Li Linjie, Zhang Mian, Wang Kesheng
School of Mechanical and Electrical Engineering, University of Electronic Science and Technology of China, Chengdu 611731, China.
Tianjin Key Laboratory of the Design and Intelligent Control of the Advanced Mechanical System, Tianjin University of Technology, Tianjin 300384, China.
Sensors (Basel). 2020 Mar 26;20(7):1841. doi: 10.3390/s20071841.

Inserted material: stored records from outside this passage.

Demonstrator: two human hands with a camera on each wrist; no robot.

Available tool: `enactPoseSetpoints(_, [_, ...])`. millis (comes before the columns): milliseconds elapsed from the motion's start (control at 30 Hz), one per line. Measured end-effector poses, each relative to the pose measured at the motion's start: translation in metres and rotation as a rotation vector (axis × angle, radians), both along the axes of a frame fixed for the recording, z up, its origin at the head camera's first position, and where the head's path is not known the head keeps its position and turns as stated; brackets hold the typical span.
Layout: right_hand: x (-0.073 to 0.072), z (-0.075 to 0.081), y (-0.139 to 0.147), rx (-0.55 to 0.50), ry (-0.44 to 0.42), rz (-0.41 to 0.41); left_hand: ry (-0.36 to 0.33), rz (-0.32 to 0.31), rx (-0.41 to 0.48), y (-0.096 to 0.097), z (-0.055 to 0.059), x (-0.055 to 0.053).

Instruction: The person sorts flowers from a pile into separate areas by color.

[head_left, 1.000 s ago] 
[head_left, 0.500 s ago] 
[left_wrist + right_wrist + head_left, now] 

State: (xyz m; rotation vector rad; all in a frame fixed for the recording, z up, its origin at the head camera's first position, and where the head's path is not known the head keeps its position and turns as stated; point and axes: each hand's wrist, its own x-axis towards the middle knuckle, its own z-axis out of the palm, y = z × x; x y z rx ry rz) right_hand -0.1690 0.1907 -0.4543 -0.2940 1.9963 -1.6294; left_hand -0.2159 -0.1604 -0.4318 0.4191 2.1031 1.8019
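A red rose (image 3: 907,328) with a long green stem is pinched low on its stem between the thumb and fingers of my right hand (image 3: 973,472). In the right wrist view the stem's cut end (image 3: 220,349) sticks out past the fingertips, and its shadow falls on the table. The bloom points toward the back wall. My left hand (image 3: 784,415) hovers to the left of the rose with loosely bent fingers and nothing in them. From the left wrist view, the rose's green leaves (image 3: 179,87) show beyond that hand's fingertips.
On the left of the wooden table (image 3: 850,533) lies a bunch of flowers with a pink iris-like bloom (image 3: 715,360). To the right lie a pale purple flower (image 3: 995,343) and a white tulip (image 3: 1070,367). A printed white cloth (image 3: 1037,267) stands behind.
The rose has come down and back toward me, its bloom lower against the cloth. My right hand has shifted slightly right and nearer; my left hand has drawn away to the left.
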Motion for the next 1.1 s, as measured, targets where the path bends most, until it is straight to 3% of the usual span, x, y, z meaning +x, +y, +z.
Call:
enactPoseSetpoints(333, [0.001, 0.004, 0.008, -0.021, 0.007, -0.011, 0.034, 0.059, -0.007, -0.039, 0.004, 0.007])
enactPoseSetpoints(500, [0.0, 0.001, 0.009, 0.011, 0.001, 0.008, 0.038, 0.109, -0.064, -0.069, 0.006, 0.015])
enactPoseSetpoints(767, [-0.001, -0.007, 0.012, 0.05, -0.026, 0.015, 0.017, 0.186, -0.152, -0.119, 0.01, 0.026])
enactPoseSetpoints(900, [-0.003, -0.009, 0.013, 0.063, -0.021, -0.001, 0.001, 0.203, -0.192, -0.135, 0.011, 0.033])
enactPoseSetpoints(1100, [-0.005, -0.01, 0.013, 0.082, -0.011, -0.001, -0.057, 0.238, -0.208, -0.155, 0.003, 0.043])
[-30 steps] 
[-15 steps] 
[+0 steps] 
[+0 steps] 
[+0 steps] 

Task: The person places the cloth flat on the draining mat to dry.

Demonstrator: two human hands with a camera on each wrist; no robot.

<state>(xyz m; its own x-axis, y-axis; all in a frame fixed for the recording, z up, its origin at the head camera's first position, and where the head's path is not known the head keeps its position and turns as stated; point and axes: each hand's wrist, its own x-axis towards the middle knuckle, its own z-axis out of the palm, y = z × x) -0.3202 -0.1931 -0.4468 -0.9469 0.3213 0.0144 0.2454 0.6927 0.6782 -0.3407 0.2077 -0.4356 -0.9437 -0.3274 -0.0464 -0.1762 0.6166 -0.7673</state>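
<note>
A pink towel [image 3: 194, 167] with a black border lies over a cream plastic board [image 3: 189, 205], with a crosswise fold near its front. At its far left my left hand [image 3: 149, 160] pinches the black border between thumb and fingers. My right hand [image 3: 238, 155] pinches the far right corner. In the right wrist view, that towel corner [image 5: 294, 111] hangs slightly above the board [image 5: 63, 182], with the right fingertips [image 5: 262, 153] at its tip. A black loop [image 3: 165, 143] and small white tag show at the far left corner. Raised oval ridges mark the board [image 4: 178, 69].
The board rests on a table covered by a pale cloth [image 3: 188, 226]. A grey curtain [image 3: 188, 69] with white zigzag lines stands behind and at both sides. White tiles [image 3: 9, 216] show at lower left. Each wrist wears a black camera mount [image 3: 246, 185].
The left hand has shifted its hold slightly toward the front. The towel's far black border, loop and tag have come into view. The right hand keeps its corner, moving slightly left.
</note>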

Deep learning-based intelligent fault diagnosis methods have attracted increasing attention for their automatic feature extraction ability. However, existing works are usually under the assumption that the training and test dataset share similar distributions, which unfortunately always violates real practice due to the variety of working conditions. In this paper, an end-to-end scheme of joint use of two-direction signals and capsule network (CN) is proposed for fault diagnosis of rolling bearing. With the help of the superior ability of CN in capturing the spatial position information between features, more valuable information can be mined. Aiming to eliminate the influence of different rotational speeds, vertical and horizontal vibration signals are fused as the input to CN, so that invariant features can be extracted automatically from the raw signals. The effectiveness of the proposed method is verified by experimental data of rolling bearing under different rotational speeds and compared with a deep convolutional neural network (DCNN). The results demonstrate that the proposed scheme is able to recognize the fault types of rolling bearing under scenarios of different rotational speeds.
基于深度学习的智能故障诊断方法因其自动特征提取能力而受到越来越多的关注。然而,现有工作通常基于训练和测试数据集具有相似分布的假设,不幸的是,由于工作条件的多样性,这一假设总是与实际情况相悖。本文提出了一种联合使用双向信号和胶囊网络(CN)的端到端方案,用于滚动轴承的故障诊断。借助胶囊网络在捕捉特征之间空间位置信息方面的卓越能力,可以挖掘出更有价值的信息。为了消除不同转速的影响,将垂直和水平振动信号融合作为胶囊网络的输入,从而能够从原始信号中自动提取不变特征。通过不同转速下滚动轴承的实验数据验证了所提方法的有效性,并与深度卷积神经网络(DCNN)进行了比较。结果表明,所提方案能够在不同转速场景下识别滚动轴承的故障类型。